Task prompt:
Below are entries; work out how many of their lines hold "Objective", giving only that number.
------------------------------------------------------------------------
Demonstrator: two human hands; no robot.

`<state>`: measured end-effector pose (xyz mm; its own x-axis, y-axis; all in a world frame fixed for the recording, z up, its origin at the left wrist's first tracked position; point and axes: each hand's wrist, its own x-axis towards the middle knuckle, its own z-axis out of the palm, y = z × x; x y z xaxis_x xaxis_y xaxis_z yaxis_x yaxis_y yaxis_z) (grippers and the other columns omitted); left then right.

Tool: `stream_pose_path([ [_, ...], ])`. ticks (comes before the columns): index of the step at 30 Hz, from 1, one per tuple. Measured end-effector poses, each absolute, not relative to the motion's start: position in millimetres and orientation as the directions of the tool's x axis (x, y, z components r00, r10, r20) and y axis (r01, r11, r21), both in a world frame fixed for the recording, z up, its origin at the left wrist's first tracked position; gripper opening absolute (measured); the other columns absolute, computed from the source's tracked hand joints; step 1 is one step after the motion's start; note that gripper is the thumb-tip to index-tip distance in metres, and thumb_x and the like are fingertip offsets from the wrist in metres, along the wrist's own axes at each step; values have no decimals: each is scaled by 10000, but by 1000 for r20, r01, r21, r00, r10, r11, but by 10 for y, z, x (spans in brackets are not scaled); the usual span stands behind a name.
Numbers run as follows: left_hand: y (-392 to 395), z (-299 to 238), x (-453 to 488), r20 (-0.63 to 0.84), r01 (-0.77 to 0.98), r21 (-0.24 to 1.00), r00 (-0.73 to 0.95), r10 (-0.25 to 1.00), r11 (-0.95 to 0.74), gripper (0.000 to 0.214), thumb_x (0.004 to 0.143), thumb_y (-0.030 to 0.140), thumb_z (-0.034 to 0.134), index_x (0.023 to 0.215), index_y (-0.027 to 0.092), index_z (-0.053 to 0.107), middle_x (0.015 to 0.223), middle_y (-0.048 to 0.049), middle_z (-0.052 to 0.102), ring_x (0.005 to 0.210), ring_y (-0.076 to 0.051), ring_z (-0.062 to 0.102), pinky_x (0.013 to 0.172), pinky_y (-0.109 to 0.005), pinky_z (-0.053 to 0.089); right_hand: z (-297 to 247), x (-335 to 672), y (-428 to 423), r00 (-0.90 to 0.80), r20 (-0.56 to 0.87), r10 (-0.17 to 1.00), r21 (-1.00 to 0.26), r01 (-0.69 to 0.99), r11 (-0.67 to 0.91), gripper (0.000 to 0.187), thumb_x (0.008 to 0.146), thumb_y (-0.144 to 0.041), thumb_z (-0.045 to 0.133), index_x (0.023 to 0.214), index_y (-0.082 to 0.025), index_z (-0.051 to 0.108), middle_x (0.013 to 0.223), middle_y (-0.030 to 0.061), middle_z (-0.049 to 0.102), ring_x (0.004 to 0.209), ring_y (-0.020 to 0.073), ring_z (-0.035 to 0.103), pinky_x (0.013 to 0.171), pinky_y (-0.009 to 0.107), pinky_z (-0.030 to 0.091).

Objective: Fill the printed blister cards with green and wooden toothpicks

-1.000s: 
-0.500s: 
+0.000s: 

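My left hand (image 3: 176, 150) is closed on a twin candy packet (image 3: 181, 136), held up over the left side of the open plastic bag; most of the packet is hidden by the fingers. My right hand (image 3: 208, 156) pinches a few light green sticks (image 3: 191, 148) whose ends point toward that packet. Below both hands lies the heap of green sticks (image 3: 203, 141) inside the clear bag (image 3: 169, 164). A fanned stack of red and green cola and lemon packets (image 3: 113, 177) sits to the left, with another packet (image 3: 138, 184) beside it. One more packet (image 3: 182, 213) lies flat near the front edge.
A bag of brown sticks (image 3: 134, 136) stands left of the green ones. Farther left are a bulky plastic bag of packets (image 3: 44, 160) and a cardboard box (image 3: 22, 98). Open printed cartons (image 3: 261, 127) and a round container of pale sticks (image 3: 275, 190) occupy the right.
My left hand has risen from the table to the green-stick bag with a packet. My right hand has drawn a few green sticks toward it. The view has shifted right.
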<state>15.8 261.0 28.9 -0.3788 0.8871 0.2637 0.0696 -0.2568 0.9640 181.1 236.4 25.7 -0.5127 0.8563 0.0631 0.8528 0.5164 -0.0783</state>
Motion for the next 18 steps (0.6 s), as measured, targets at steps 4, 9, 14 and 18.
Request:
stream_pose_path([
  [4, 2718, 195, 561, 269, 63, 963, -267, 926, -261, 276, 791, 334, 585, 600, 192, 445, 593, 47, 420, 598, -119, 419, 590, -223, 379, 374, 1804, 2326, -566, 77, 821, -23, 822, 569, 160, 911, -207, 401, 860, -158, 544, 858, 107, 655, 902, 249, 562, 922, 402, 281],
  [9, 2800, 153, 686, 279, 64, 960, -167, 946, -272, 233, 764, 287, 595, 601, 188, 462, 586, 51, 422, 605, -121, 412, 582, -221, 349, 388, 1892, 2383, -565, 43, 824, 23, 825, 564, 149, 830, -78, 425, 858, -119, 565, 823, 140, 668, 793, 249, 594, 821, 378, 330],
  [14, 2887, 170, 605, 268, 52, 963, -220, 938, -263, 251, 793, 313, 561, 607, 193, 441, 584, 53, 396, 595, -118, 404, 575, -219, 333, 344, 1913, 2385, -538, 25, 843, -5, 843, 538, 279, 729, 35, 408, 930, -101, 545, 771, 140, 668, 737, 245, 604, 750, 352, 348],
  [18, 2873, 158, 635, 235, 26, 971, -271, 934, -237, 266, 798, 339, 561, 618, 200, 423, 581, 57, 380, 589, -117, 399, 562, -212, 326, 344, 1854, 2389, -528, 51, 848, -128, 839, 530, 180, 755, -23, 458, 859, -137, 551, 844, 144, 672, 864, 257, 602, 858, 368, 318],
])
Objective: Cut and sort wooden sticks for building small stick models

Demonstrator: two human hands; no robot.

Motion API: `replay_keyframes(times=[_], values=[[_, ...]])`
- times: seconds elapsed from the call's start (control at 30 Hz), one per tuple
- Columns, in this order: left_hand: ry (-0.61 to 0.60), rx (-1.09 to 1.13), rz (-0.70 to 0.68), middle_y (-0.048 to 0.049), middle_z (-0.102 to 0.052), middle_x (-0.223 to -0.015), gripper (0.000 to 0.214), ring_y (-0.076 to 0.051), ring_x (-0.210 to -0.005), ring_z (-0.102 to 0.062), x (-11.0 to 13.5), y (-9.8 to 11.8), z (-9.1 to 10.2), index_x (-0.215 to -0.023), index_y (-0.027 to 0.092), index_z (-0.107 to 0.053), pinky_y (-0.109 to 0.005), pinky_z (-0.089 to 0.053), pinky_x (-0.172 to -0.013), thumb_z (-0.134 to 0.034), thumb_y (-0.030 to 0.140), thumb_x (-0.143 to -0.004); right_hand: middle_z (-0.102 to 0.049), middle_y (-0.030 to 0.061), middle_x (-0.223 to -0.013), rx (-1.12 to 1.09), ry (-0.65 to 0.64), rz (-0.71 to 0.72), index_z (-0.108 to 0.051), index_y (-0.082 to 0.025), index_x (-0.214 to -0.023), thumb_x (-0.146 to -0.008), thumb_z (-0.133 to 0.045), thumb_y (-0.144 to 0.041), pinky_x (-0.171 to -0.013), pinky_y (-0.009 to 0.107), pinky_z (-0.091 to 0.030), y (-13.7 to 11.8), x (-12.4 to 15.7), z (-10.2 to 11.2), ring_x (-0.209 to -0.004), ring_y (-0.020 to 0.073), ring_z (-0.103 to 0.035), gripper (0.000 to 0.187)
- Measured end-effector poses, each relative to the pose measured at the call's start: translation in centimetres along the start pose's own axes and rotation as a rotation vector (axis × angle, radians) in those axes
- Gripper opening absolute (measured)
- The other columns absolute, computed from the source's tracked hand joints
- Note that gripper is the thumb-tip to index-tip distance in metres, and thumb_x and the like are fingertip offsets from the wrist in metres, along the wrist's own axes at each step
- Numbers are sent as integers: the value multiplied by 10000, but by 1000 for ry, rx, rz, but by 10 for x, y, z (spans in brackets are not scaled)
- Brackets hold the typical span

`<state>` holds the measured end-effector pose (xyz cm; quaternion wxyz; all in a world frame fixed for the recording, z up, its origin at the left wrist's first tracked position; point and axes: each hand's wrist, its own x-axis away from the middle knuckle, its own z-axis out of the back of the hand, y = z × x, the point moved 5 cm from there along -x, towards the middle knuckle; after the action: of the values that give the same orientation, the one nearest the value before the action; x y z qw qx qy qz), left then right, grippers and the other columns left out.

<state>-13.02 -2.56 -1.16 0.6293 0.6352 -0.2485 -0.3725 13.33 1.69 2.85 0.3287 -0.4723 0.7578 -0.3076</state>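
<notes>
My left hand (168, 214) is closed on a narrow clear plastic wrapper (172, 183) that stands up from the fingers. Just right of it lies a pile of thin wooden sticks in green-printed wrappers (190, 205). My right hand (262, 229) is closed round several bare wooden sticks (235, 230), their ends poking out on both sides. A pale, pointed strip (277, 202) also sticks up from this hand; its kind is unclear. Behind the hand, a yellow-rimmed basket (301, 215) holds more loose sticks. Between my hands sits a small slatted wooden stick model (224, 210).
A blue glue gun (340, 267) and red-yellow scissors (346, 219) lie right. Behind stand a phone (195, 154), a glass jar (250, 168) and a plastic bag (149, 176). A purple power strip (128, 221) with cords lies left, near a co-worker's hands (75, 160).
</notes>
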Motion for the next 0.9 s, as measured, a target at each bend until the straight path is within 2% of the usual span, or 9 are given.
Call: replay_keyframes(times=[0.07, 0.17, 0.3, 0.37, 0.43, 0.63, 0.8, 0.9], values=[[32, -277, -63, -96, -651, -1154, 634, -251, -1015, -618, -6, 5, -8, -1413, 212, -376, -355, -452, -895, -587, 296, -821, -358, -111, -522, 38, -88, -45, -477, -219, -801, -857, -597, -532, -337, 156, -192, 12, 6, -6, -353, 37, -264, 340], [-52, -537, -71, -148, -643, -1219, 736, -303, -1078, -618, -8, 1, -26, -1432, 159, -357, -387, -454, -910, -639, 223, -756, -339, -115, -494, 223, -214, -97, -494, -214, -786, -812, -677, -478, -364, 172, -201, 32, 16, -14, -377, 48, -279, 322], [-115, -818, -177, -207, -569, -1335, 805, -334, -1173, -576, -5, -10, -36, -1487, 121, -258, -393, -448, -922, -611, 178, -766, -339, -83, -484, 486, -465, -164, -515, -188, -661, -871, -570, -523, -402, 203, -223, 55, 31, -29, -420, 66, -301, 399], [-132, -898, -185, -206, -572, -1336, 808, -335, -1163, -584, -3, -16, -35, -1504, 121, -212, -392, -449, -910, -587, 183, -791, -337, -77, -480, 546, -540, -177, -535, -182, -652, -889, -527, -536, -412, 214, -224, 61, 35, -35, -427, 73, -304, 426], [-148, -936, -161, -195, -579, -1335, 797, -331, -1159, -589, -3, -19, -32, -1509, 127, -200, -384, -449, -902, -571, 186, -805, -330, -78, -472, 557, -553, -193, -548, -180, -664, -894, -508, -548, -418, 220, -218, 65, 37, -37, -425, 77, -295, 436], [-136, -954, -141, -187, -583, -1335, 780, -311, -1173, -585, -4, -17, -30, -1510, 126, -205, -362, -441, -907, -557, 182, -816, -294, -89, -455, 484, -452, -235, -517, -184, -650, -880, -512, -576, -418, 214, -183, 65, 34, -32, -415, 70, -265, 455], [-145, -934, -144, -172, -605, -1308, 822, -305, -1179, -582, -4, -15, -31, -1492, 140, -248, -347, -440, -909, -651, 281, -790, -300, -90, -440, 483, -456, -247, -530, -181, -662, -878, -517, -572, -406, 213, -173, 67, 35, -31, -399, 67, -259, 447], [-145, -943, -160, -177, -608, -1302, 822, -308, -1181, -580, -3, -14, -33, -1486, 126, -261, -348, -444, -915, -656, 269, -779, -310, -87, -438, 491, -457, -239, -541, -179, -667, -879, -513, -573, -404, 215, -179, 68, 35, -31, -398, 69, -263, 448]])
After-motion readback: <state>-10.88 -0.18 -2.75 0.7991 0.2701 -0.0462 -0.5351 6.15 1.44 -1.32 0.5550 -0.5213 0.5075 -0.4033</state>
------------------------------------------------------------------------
Result for this task:
2